What to work on
From the entries below, return exactly the lines beginning at the one that contains "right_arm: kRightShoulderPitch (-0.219" and ending at the one that contains "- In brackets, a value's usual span", both of them included, and only those lines.

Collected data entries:

------------------------------------------------------------

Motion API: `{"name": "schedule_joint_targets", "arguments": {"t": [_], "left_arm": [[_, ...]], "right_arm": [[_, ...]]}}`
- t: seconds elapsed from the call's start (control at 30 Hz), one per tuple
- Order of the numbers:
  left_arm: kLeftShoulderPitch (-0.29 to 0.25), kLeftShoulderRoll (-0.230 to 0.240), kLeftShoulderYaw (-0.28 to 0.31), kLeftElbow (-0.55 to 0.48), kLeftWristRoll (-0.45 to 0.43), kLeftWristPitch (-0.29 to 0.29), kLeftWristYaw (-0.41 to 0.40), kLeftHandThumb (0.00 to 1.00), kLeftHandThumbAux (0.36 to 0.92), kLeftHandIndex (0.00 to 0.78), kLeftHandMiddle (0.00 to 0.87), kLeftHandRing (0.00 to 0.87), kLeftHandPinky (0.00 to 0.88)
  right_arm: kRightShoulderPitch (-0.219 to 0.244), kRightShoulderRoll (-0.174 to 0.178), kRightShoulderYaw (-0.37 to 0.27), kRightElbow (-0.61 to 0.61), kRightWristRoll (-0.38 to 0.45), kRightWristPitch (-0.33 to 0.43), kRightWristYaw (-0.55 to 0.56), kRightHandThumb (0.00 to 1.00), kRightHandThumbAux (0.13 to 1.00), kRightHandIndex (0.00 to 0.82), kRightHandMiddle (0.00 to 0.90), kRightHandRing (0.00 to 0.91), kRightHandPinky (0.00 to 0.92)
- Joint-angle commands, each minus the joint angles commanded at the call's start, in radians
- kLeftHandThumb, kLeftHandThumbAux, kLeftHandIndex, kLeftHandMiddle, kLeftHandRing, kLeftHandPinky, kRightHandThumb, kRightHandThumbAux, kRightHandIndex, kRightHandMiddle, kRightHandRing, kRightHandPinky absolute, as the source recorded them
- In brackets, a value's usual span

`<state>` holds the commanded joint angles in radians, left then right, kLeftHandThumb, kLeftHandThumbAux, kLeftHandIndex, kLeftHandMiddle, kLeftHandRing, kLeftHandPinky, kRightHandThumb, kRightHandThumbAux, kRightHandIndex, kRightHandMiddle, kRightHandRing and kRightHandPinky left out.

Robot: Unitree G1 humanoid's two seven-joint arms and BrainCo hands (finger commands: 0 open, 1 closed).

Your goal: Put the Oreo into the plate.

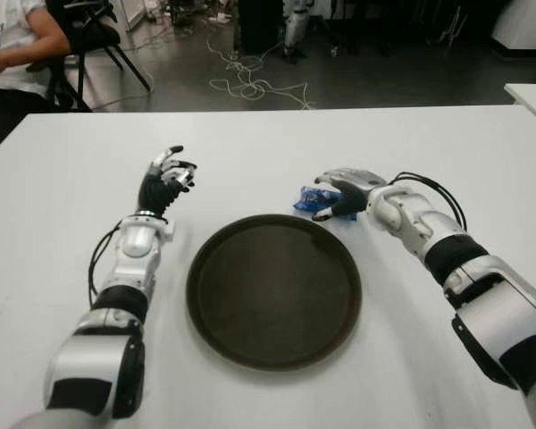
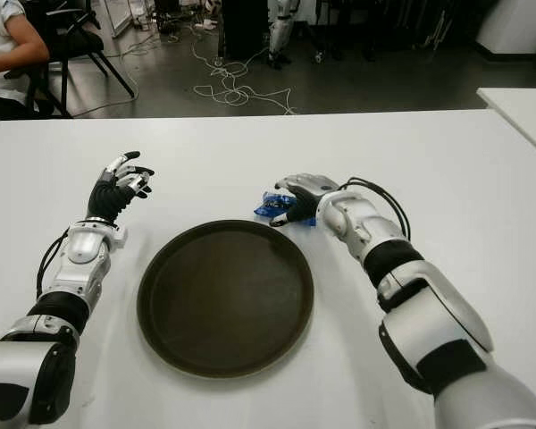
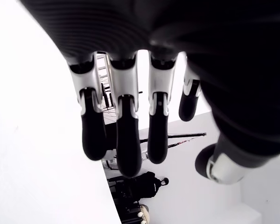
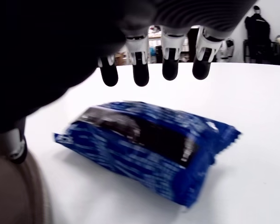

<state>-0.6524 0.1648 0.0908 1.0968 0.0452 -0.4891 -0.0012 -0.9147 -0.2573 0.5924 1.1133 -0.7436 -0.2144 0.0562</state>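
Eye view: blue crinkly plastic Oreo packet [image 1: 309,200] on white tabletop [image 1: 62,179] just beyond round dark brown plate [image 1: 274,290], right robot hand [image 1: 338,200] over it; left robot hand [image 1: 165,178] idle left of plate, fingers relaxed, empty. Right wrist view: fingers [image 4: 171,63] spread above packet, not closed. Probably light, soft, slippery; best pinched across the middle.

Two silver-and-black jointed robot arms [image 1: 129,259] with looping black cables; black-tipped, silver-knuckled fingers [image 3: 123,140] on dark ribbed palms.

A blue Oreo packet [image 4: 147,150] is seen lying flat on the white tabletop [image 1: 268,152], just beyond the far right rim of the plate. The plate [image 1: 273,290], round, dark brown and shallow, is seen holding nothing.
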Motion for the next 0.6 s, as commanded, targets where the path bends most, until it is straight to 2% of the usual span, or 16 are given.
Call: {"name": "schedule_joint_targets", "arguments": {"t": [0.17, 0.33, 0.6], "left_arm": [[-0.001, 0.002, 0.001, 0.003, -0.001, -0.001, -0.007, 1.0, 0.642, 0.188, 0.387, 0.513, 0.489], [-0.002, 0.004, 0.001, 0.005, 0.0, -0.001, -0.011, 1.0, 0.642, 0.182, 0.386, 0.512, 0.483], [-0.006, 0.005, 0.006, 0.008, -0.007, 0.006, -0.023, 1.0, 0.644, 0.19, 0.383, 0.512, 0.481]], "right_arm": [[-0.009, 0.006, 0.002, 0.02, 0.001, -0.002, -0.001, 0.187, 0.411, 0.043, 0.123, 0.139, 0.18], [-0.017, 0.014, 0.003, 0.042, 0.001, 0.0, 0.0, 0.227, 0.433, 0.069, 0.153, 0.179, 0.233], [-0.027, 0.022, 0.011, 0.069, -0.006, -0.002, -0.018, 0.227, 0.436, 0.075, 0.136, 0.153, 0.179]]}}
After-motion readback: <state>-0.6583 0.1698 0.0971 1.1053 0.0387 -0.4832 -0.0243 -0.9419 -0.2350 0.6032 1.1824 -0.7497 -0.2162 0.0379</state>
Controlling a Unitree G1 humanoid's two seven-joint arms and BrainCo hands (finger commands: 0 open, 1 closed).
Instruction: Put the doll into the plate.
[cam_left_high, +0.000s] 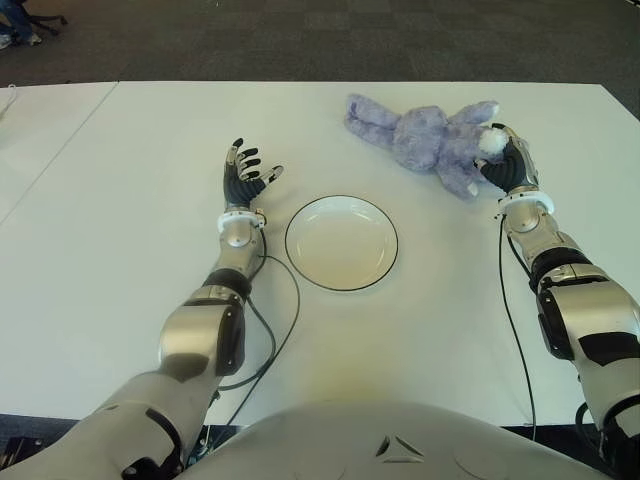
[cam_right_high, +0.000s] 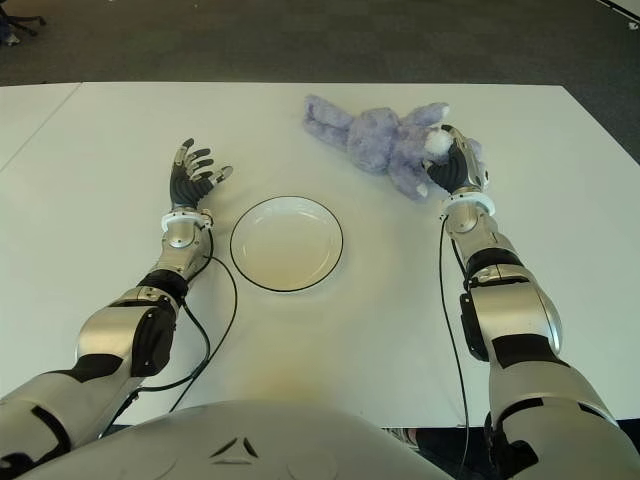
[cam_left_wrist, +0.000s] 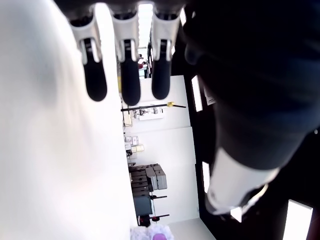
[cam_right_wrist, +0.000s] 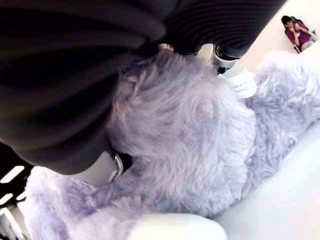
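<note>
From above we see the right hand on the doll; its wrist view shows fingers gripping fur.

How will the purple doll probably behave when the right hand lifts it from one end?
The doll looks like soft plush, so it will likely sag, its limbs dangling below the right hand closed on one end. It is probably light for its size. The fur seems to give under the fingers, so slipping appears unlikely.

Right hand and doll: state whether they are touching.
Touching. The right wrist view shows the right hand pressed into the doll's purple fur, fingers wrapped around it; the eye views agree.
</note>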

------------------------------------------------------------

Task result
  right_arm: kRightShoulderPitch (-0.219 to 0.244), kRightShoulderRoll (-0.174 to 0.178), kRightShoulderYaw (-0.37 to 0.27), kRightElbow (-0.61 to 0.61), kRightWristRoll (-0.38 to 0.45), kRightWristPitch (-0.33 to 0.43), kRightWristYaw (-0.55 to 0.56), kRightHandThumb (0.00 to 1.00), kRightHandThumbAux (0.13 to 1.00), kRightHandIndex (0.00 to 0.82), kRightHandMiddle (0.00 to 0.90), kRightHandRing (0.00 to 0.91), kRightHandPinky (0.00 to 0.92)
- Joint-angle commands, each minus the joint angles commanded at the call's start, in radians
- kLeftHandThumb, kLeftHandThumbAux, kLeftHandIndex, kLeftHandMiddle, kLeftHandRing, kLeftHandPinky, kRightHandThumb, kRightHandThumbAux, kRightHandIndex, kRightHandMiddle, kRightHandRing, kRightHandPinky absolute, as the source recorded them
- In brackets, a value's usual span

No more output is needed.